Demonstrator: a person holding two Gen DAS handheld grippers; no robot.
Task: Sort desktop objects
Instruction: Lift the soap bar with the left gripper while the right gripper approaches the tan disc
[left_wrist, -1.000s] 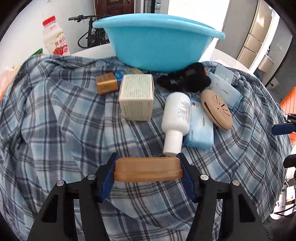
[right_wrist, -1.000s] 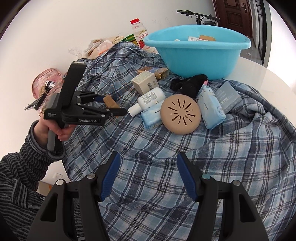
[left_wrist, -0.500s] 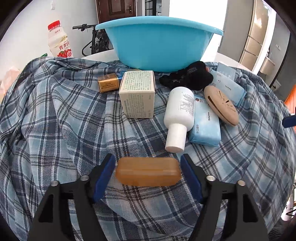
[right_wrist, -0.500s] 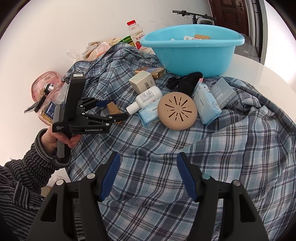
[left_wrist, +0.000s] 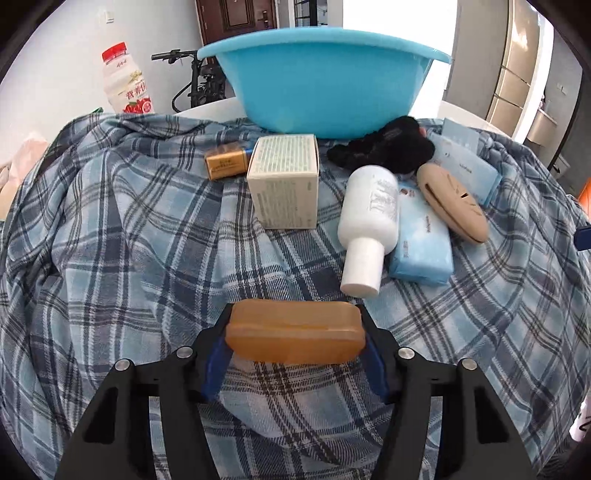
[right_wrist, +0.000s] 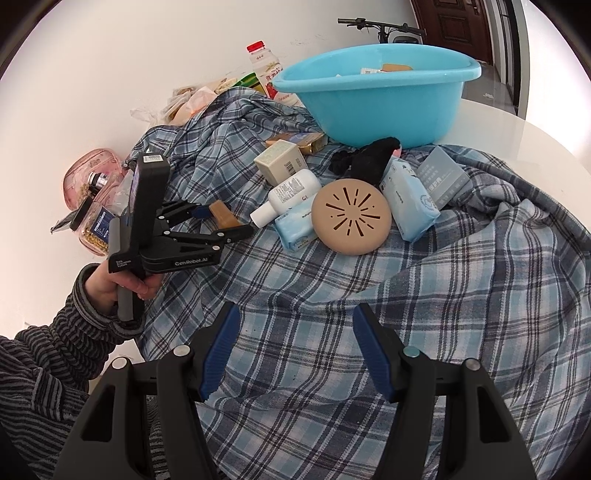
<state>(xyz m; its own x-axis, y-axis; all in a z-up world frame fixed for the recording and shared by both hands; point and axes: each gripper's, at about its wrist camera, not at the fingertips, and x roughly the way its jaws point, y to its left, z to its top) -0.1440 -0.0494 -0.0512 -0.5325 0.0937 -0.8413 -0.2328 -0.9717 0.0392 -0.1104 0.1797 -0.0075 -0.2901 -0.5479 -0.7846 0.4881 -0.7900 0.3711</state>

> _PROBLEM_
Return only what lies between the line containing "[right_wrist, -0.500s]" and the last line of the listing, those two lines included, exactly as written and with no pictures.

> _EXERCISE RESULT_
[right_wrist, -0.500s] 
[left_wrist, +0.000s] 
[right_wrist, +0.000s] 
<state>(xyz m; its own x-axis, y-axis; all in a z-up world frame fixed for the recording and shared by both hands; point and axes: each gripper's, at about its wrist camera, not at the fingertips, and x roughly the way its jaws point, y to its left, z to its top) -0.1440 -0.0494 -0.0512 -0.5325 0.0937 -0.8413 -0.2328 -0.9717 0.0392 -0.1104 0.1797 -0.0075 -0.2901 -0.5479 -0.7846 0.4881 -0.7900 0.3711</state>

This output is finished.